Wednesday, December 15, 2010

Insomnia part 2

This is a strange week. I feel an anxiety without having an actual event to think is causing it. It could be the holidays, but actually, I am pretty cool with them, even looking forward to whatever they bring. This year, it's really up in the air, because usually we go out to Ohio and my Dad is still not sure if he wants to deal with the whole family holiday crap without Mom. I'm ambivalent as well, but I would like to have my Dad out here, if not for New Years then for President's Day.

I can't believe the evil going on in Washington DC with the Bush tax credits being extended to everyone, even the super rich. I thought they were stupid when they were instituted, I thought they were stupid when we had two wars to fund, and I think their stupid now. Not rescinding at this time for the middle and lower class makes sense, since that gets put right back into the economy, but the rich? They only saved their tax savings and not put it back in to the economy, so why give it to them right now? These are individuals, not businesses, so it isn't like a lot of jobs are going to come out of them.

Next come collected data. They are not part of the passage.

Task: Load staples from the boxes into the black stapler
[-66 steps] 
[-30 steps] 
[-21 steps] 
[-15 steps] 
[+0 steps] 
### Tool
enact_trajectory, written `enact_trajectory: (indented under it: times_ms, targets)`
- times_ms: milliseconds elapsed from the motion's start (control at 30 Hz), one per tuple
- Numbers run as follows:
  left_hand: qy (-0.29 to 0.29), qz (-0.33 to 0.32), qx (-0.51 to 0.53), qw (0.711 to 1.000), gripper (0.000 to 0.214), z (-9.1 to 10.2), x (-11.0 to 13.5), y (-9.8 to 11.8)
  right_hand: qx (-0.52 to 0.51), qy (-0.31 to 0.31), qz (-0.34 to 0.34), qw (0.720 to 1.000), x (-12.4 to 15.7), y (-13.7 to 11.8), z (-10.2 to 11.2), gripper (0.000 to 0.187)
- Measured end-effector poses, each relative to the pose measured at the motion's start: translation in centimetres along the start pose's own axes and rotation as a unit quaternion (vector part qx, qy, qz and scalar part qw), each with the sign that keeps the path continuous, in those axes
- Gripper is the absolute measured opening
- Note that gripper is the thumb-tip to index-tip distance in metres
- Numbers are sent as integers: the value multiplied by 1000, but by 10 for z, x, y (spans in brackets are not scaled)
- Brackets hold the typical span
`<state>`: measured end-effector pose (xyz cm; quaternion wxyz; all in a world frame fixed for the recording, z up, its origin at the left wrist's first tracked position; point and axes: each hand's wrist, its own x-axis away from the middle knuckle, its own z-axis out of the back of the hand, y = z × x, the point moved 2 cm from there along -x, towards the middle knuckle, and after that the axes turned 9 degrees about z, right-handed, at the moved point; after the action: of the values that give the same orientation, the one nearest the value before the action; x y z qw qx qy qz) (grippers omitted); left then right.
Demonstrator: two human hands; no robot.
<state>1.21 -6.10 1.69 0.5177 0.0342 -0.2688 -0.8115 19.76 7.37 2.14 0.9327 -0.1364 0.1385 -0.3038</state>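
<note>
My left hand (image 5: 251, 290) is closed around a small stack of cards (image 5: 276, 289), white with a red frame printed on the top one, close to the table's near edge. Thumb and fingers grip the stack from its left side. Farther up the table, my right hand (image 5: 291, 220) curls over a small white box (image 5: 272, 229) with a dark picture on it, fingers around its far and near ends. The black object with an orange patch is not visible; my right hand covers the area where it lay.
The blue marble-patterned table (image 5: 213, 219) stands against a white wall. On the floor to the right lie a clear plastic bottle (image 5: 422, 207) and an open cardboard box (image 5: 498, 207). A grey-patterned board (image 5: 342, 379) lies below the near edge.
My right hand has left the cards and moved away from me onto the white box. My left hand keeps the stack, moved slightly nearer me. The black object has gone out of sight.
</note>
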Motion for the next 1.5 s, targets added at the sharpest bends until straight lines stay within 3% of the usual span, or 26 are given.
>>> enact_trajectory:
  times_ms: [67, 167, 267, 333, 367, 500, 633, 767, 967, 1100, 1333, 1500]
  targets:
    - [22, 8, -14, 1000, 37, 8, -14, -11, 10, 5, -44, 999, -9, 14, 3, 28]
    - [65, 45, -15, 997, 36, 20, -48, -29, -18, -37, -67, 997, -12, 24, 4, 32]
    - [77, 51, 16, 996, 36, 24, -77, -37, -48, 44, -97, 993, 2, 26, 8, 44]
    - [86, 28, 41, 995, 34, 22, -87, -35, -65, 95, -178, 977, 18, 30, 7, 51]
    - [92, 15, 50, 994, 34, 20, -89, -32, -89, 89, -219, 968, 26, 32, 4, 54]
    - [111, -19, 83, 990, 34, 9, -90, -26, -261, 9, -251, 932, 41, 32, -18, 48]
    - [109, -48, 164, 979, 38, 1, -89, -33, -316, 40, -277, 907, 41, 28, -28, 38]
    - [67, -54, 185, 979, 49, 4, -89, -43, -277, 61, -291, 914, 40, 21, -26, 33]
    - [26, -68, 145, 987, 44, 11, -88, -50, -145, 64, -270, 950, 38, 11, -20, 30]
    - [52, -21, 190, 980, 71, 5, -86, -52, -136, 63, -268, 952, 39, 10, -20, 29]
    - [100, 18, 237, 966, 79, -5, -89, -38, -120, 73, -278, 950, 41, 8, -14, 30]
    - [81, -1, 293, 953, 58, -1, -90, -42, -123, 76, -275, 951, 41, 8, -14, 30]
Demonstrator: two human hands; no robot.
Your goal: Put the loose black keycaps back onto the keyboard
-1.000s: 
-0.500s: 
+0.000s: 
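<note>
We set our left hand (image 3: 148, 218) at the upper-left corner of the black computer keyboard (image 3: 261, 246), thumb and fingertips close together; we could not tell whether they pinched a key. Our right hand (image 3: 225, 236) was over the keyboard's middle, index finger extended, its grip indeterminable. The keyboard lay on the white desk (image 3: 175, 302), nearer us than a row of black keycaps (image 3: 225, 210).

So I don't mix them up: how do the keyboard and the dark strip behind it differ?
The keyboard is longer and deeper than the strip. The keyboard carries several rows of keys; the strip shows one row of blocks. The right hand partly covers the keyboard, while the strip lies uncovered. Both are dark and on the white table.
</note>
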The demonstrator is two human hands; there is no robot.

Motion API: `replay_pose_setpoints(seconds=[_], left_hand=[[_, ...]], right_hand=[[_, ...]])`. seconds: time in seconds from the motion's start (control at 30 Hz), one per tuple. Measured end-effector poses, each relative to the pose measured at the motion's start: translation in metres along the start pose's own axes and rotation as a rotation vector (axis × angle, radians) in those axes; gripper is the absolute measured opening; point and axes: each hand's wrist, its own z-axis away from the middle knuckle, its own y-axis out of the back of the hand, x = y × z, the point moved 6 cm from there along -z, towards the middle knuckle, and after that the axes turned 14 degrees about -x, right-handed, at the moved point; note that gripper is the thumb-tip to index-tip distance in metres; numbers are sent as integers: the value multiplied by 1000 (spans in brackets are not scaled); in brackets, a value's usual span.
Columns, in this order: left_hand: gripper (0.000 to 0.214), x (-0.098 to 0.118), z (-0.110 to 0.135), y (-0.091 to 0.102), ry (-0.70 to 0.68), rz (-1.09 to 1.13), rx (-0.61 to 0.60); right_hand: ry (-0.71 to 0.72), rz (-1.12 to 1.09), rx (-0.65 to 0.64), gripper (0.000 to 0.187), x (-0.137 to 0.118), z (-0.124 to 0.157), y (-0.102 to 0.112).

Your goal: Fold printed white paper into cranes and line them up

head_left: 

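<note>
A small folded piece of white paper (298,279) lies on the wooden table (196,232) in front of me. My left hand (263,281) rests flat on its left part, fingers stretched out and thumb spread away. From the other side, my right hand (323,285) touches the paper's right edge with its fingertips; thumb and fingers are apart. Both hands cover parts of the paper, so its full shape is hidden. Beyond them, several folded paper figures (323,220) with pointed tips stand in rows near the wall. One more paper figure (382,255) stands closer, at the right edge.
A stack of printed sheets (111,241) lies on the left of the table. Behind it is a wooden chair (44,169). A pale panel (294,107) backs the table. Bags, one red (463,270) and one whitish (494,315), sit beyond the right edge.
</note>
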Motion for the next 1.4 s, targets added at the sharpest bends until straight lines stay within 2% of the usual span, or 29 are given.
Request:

Republicans are evil to again deny medical coverage for first responders of 9/11. EVIL EVIL EVIL. Users and EVIL. Self serving and EVIL.

Wednesday, December 8, 2010

Insomia

Tonight I will try not to wake up in the middle of the night and dwell over the tax cuts for the rich/Republicans hate America debacle. It's not up to me to resolve.

I will not fantasize about telling off all the fat old white rich men in Congress.

I will not yell in my mind at people whom I think are stupid or are acting stupidly.

I will not worry about global warming, economic ruin and the impending loss of fossil fuels.

I will just go to sleep, and tomorrow, I will work on stuff I can control.